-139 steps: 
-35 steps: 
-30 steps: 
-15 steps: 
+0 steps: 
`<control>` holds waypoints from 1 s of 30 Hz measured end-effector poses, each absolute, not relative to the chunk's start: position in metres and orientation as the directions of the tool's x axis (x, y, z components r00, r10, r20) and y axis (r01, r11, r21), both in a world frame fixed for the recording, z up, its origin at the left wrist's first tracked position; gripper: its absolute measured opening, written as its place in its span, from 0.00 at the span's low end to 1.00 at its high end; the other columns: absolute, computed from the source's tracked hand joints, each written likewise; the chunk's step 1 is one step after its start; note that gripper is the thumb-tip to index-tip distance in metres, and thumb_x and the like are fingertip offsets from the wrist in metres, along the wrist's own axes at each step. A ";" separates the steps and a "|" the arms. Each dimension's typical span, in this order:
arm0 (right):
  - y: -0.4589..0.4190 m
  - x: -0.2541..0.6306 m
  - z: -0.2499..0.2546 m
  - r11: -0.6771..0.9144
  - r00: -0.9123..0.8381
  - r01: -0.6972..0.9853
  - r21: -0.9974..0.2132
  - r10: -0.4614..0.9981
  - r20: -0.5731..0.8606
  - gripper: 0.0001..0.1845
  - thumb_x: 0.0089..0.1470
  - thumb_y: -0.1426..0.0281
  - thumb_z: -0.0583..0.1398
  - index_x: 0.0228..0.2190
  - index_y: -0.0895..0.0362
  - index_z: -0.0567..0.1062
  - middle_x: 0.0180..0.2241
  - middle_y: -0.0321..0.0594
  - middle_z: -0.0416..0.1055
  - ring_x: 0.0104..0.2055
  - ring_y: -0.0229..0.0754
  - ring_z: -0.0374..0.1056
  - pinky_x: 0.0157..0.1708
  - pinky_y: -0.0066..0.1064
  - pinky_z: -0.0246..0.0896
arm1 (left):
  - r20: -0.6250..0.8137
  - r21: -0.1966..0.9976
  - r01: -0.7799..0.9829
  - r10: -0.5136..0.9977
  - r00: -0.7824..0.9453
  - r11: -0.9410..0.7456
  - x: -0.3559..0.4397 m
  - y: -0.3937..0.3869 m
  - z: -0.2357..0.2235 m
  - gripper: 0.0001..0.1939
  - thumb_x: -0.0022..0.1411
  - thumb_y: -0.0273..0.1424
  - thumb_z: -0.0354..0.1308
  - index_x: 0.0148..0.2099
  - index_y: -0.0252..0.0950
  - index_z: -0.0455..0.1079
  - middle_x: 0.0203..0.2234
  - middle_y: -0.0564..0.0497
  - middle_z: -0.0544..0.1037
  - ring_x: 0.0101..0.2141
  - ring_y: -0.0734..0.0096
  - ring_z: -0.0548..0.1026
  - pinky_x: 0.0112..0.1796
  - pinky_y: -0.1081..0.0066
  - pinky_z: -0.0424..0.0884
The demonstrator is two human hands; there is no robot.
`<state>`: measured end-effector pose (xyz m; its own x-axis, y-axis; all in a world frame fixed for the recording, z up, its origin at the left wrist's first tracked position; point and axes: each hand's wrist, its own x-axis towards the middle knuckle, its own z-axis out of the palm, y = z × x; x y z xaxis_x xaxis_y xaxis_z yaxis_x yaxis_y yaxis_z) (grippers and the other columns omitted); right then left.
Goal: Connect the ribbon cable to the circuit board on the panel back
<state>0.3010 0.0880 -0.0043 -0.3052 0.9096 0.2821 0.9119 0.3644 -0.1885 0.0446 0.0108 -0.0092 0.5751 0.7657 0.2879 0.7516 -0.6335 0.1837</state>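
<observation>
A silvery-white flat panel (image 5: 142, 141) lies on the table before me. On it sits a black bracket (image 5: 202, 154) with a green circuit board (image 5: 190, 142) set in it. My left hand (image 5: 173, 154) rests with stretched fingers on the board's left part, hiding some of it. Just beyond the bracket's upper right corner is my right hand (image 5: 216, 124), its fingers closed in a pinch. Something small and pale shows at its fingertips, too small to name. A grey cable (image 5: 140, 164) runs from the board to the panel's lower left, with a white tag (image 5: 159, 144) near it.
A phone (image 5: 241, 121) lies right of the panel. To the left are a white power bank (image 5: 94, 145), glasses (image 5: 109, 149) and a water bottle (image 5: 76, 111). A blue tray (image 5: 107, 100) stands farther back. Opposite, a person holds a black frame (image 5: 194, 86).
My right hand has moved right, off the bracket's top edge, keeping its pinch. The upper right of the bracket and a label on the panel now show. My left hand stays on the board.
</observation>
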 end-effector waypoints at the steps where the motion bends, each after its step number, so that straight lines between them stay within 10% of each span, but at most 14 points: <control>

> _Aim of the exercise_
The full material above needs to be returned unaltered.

> _Result of the exercise_
-139 steps: 
-35 steps: 
-30 steps: 
-15 steps: 
+0 steps: 
`<control>` holds waypoints from 1 s of 30 Hz measured end-effector poses, each absolute, not relative to the chunk's start: position in metres and orientation as the directions of the tool's x axis (x, y, z components r00, r10, r20) and y axis (r01, r11, r21), both in a world frame fixed for the recording, z up, its origin at the left wrist's first tracked position; gripper: its absolute measured opening, written as its place in its span, from 0.00 at the span's low end to 1.00 at its high end; the other columns: absolute, computed from the source's tracked hand joints, each written likewise; the chunk's step 1 is one step after its start; note that gripper is the thumb-tip to index-tip distance in metres, and thumb_x and the like are fingertip offsets from the wrist in metres, along the wrist's own axes at each step. A ";" separates the steps and a "|" the arms. Each dimension's typical span, in this order:
arm0 (right):
  - y: -0.4589..0.4190 m
  - x: -0.2541..0.6306 m
  - z: -0.2499..0.2546 m
  - r11: -0.6771..0.9144
  - r00: -0.9123..0.8381
  - r01: -0.6972..0.9853
  - r21: -0.9974..0.2132
  - r10: -0.4614..0.9981
  - r20: -0.5731..0.8606
  - gripper: 0.0001..0.1845
  - thumb_x: 0.0089..0.1470
  - thumb_y: -0.1426..0.0281
  - thumb_z: -0.0583..0.1398
  - index_x: 0.0228..0.2190
  - index_y: -0.0895..0.0362
  - index_z: -0.0567..0.1062
  - middle_x: 0.0180..0.2241
  - middle_y: -0.0321..0.0594
  - middle_z: -0.0416..0.1055
  - ring_x: 0.0104..0.2055
  - ring_y: -0.0229..0.0754
  - ring_z: -0.0374..0.1056
  - pinky_x: 0.0157..0.1708
  - pinky_y: -0.0066..0.1064
  - pinky_z: -0.0246..0.0896
arm1 (left):
  - r20: -0.6250..0.8137
  - r21: -0.1966..0.9976
  - r01: -0.7799..0.9829
  - r10: -0.5136..0.9977
  - r00: -0.7824..0.9453
  - r11: -0.9410..0.7456
  - x: -0.3559..0.4397 m
  - y: -0.3937..0.3869 m
  - z: -0.2357..0.2235 m
  - gripper: 0.0001..0.1939
  - thumb_x: -0.0022..0.1411
  - thumb_y: -0.0273..0.1424
  - thumb_z: -0.0354..0.1308
  - index_x: 0.0148..0.2099
  - index_y: -0.0252..0.0950
  - index_z: -0.0455..0.1079
  - middle_x: 0.0203..0.2234
  - middle_y: -0.0564..0.0497
  - middle_z: -0.0544..0.1037
  - ring_x: 0.0101..0.2141
  - ring_y: -0.0734..0.0096
  - ring_z: -0.0548..0.1026
  - pinky_x: 0.0112..0.1796
  - pinky_y: -0.1081..0.0066
  - pinky_z: -0.0424..0.0884
The demonstrator is two human hands; there is no robot.
`<state>`: measured end-effector pose (xyz m; its own x-axis, y-axis; all in a world frame fixed for the recording, z up, its origin at the left wrist's first tracked position; point and axes: each hand's wrist, its own x-axis towards the middle knuckle, its own z-axis out of the palm, y = z × x; x y z xaxis_x xaxis_y xaxis_z yaxis_x yaxis_y yaxis_z) (grippers and the other columns omitted); right then left.
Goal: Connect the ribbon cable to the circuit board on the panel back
<state>0.3010 0.0880 -0.0043 -0.3052 0.9096 0.2821 0.9119 0.3644 -0.1885 0.0446 0.0108 -0.0092 0.5751 0.7657 0.2879 0.7516 -0.6335 0.1837</state>
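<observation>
A silvery-white flat panel (image 5: 142, 141) lies on the table before me. On it sits a black bracket (image 5: 202, 154) with a green circuit board (image 5: 190, 142) set in it. My left hand (image 5: 173, 154) rests with stretched fingers on the board's left part, hiding some of it. Just beyond the bracket's upper right corner is my right hand (image 5: 216, 124), its fingers closed in a pinch. Something small and pale shows at its fingertips, too small to name. A grey cable (image 5: 140, 164) runs from the board to the panel's lower left, with a white tag (image 5: 159, 144) near it.
A phone (image 5: 241, 121) lies right of the panel. To the left are a white power bank (image 5: 94, 145), glasses (image 5: 109, 149) and a water bottle (image 5: 76, 111). A blue tray (image 5: 107, 100) stands farther back. Opposite, a person holds a black frame (image 5: 194, 86).
My right hand has moved right, off the bracket's top edge, keeping its pinch. The upper right of the bracket and a label on the panel now show. My left hand stays on the board.
</observation>
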 end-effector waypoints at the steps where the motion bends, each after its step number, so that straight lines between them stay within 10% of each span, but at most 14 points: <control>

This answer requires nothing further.